The advent and rapid progress of robots and artificial intelligen­ce, he said, “weakens the practical case” for taking people to the Moon.

Lord Rees also took issue with Nasa’s “propaganda”, which claimed various projects would be done on the surface of the Moon, including mining, geology and setting up telescopes, when robots could do as much at a lower price.

Nasa’s Artemis project will reportedly cost United States taxpayers a total of $93billion (£80billion).

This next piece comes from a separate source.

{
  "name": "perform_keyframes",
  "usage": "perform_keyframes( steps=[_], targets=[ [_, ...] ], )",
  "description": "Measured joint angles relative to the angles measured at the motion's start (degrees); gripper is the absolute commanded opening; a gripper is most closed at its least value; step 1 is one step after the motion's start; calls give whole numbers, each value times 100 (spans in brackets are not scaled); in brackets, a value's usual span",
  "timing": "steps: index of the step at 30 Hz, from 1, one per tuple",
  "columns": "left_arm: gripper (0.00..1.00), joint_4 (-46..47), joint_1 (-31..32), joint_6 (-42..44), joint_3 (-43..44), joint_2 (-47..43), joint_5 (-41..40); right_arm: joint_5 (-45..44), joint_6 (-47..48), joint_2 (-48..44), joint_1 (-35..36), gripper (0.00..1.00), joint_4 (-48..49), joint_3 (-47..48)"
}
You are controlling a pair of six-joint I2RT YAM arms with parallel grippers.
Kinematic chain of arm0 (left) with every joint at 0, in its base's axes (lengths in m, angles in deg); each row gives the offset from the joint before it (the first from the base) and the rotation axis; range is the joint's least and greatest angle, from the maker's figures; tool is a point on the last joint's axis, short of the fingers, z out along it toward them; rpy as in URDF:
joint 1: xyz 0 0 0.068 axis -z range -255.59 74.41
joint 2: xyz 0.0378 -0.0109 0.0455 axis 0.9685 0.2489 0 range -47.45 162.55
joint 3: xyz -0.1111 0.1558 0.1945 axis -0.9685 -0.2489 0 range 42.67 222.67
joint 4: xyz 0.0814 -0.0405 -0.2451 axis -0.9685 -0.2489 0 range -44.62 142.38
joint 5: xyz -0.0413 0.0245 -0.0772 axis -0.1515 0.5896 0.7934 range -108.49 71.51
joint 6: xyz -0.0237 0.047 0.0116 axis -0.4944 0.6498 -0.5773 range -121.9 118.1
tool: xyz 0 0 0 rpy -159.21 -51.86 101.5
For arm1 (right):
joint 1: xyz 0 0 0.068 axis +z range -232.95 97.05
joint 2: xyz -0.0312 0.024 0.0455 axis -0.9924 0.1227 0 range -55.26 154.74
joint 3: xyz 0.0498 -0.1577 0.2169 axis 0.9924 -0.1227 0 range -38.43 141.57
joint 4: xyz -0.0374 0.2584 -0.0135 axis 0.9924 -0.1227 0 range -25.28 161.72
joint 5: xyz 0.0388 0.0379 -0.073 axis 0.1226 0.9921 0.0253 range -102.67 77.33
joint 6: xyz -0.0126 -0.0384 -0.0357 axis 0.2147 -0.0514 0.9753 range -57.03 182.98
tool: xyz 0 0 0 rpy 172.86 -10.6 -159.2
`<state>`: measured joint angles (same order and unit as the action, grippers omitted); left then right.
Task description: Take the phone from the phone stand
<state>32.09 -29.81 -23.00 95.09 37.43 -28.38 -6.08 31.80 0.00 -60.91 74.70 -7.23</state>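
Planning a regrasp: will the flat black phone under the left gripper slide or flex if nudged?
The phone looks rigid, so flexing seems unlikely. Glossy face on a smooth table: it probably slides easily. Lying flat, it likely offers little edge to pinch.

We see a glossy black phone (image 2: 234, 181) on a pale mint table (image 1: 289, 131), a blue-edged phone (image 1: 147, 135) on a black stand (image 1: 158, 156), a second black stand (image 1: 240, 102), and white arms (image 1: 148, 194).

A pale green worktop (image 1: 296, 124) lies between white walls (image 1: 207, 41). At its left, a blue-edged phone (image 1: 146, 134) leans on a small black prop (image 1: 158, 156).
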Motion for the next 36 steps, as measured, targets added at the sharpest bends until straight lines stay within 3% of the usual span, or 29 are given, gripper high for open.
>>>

Lord Rees suggested that public funds should be reduced from such endeavours so that the private sector can take the baton up for human space exploratio­n, as pet projects backed by billionair­es such as Elon Musk and Jeff Bezos can afford to “take higher risks and do cut-price projects”.

He claimed that Nasa is “rather risk averse”, which can lead to bloated project bills. “I think the future of human spacefligh­t is to be done by the private sector, billionair­es and sponsors, etcetera, who can afford to take higher risks, and do cut price projects, taking only the kind of people who are prepared to go on a dangerous adventure.

“And good luck to them. We’ll cheer them on,” he said.

While Lord Rees stopped short of the idea of establishi­ng permanent colonies beyond Earth, saying it was “very unlikely for the foreseeabl­e future”, he did outline a future where Jupiter’s vast moons could be inhabited by robots – something a human could never do.

“We can have flotillas of small robotic spacecraft equipped with AI exploring the whole system,” he said.